> [Problem statement] When you reach the listing, restate it word for word, leaving nothing out.
==========
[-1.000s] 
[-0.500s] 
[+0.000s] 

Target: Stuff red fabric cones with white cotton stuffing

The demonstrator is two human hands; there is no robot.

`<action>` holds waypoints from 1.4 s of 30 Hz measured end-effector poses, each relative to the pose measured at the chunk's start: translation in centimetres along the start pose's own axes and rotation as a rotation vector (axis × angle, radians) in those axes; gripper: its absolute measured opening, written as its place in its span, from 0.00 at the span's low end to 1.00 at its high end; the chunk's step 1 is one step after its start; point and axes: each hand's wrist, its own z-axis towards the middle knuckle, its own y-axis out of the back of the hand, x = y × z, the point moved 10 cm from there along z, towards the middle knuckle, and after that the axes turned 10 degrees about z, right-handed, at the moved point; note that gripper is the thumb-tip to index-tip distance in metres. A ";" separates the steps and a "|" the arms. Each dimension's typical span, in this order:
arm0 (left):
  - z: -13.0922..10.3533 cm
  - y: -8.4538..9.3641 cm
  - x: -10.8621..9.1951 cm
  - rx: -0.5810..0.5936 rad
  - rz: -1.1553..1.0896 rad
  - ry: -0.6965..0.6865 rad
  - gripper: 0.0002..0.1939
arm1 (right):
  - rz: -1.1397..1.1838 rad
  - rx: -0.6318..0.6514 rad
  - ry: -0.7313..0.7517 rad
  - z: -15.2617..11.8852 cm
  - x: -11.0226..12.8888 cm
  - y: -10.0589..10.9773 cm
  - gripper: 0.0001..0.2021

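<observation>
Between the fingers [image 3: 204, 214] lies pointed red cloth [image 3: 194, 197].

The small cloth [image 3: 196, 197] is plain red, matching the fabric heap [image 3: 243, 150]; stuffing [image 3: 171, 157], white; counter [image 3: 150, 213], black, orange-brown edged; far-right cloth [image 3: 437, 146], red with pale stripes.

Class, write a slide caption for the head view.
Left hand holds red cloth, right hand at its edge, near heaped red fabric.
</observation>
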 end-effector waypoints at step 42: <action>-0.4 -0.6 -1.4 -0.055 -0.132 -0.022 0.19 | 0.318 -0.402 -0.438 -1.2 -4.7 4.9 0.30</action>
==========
> [Solution for this exercise]
[-1.000s] 
[-0.500s] 
[+0.000s] 

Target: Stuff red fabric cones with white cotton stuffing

The demonstrator is two human hands; there is no robot.

`<action>` holds waypoints from 1.4 s of 30 Hz measured end-effector poses, each relative to the pose measured at the chunk's start: translation in centimetres along the start pose's own axes and rotation as a rotation vector (axis × angle, radians) in those axes; gripper: its absolute measured opening, written as its place in its span, from 0.00 at the span's low end to 1.00 at its high end; the chunk's step 1 is one step after its start; point and axes: each hand's wrist, its own z-axis towards the middle knuckle, its own y-axis out of the back of the hand, x = y × z, the point moved 10 cm from there along z, towards the middle knuckle, and after that the axes turned 10 degrees about z, right-handed, at the moved point; note that gripper is the thumb-tip to index-tip distance in metres. A ";" separates the steps and a "|" the arms. Each dimension's typical span, in this order:
arm0 (left):
  - z: -13.0922..10.3533 cm
  - y: -8.4538..9.3641 cm
  - x: -10.8621..9.1951 cm
  - rx: -0.5810..0.5936 rad
  - rz: -1.1553..1.0896 rad
  - ry: -0.6965..0.6865 rad
  - gripper: 0.0002..0.1939
arm1 (right):
  - rz: -1.1397..1.1838 rad
  - rx: -0.6318..0.6514 rad
  - ry: -0.7313..0.7517 rad
  - z: -15.2617..11.8852 cm
  - x: -11.0226..12.8888 cm
  - y: -10.0589..10.9773 cm
  - gripper: 0.0001..0.2021

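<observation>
Between the fingers [image 3: 204, 214] lies pointed red cloth [image 3: 194, 197].

The small cloth [image 3: 196, 197] is plain red, matching the fabric heap [image 3: 243, 150]; stuffing [image 3: 171, 157], white; counter [image 3: 150, 213], black, orange-brown edged; far-right cloth [image 3: 437, 146], red with pale stripes.

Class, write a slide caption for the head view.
Left hand holds red cloth, right hand at its edge, near heaped red fabric.
</observation>
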 end-effector waypoints at step 42: <action>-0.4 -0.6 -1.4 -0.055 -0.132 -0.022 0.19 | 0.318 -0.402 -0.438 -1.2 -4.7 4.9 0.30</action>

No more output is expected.